Here's what I'd do. I'd make a mortise in the under side of the top as deep as possible without going through the top surface and as long as possible without extending beyond the legs and then make a similar mortise in the legs, maybe a bit deeper.
Then I'd fit a spline or tenon into the top and glue it and finally glue the legs to the top and the tenon. I'm relying on the tenon to prevent racking and the glue to hold things together.... it ain't a great way to make wood table legs at 90 degrees with no other attachments or fasteners, but it looks cool. :yes: Minimalist Design sorta.
I might even mortise the entire leg section into the top and eliminate the tenon that way. In fact, I like that idea way better. 

If I were allowed to have plugs in the top surface then counter bored lag screws and washers would be my next choice. I would probably use a different darker wood for the plugs and emphasize them rather than "hide" them. :blink:


----------



## jeffsw6 (Nov 24, 2012)

Oreke said:


> In the pics, I don't see any L-shaped brackets or screws? Is it possible to make that table sturdy?

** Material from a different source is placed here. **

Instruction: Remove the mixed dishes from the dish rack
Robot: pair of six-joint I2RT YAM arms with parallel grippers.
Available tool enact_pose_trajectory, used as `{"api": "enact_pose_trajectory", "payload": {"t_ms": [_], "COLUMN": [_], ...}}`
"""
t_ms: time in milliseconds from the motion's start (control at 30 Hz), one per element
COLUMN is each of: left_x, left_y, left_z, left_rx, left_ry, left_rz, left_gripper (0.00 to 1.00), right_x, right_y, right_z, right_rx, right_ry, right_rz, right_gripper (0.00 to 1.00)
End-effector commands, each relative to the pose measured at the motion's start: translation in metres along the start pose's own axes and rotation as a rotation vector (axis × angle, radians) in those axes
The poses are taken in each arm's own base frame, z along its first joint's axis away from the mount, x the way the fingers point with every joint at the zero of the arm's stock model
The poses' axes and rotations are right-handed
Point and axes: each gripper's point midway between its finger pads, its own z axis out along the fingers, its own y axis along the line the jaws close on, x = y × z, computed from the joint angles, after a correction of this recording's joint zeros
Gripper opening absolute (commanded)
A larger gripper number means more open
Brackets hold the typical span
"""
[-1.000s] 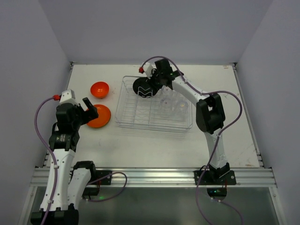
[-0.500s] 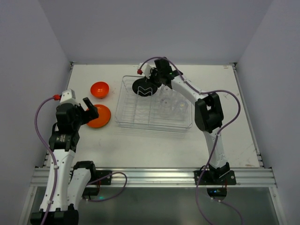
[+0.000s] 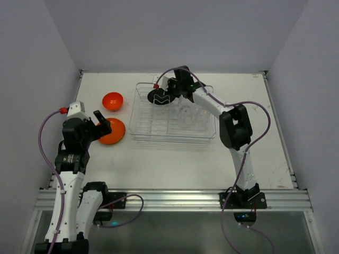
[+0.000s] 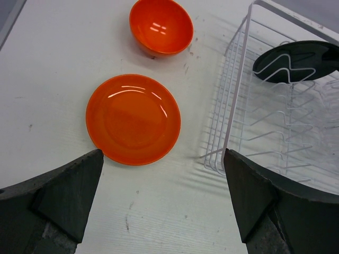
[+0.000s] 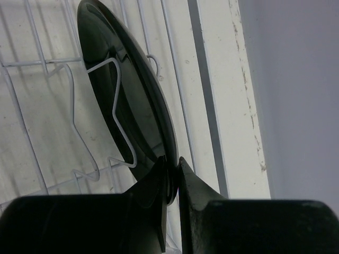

There could be brackets which are simply hidden.

You can't tell if the legs might be hollow just by looking at a picture of the finished table. For that matter, there could be slots cut into the inside (invisible) of the lumber and metal L or T brackets inserted into them before anything is glued.

Not saying this is how the table in the picture is made, but there are creative ways to hide a bracket if you really want to. You can do cool things with a slot-cutting router bit and a plunge to get the cut started, like having a dado slot with stops at both ends.


----------



## mveach (Jul 3, 2010)

1/4" strap recessed into the bottom of the table top with 4 holes drilled and tapped for 3/8" all thread. drill holes all the way through the legs bottom to top. counter sink for washers and nuts. run all thread through legs into top. use large washers and nuts in counter bore to tighten the legs. use the same holes to attach non marring feet.


----------



## Oreke (Dec 14, 2012)

Thanks for all the suggestions. It seems there are a few things I can try to do. The easiest thing may be to do the darker plugs on top of the table, almost as accents. It also seems like drilling all the way through the legs and tightening the legs to 1/4" steel under the table would be pretty sturdy. How would you drill all the way through the legs? Maybe make a couple of channels on two pieces before gluing them together?


----------



## mveach (Jul 3, 2010)

that would probably be the easiest. you can drill using a 18" bit from both ends or a bit extender from one end. but doing it that way, you would to make a jig to align the bit.


----------



## Steve Neul (Sep 2, 2011)

Oreke said:


> Thanks for all the suggestions. It seems there are a few things I can try to do. The easiest thing may be to do the darker plugs on top of the table, almost as accents. It also seems like drilling all the way through the legs and tightening the legs to 1/4" steel under the table would be pretty sturdy. How would you drill all the way through the legs? Maybe make a couple of channels on two pieces before gluing them together?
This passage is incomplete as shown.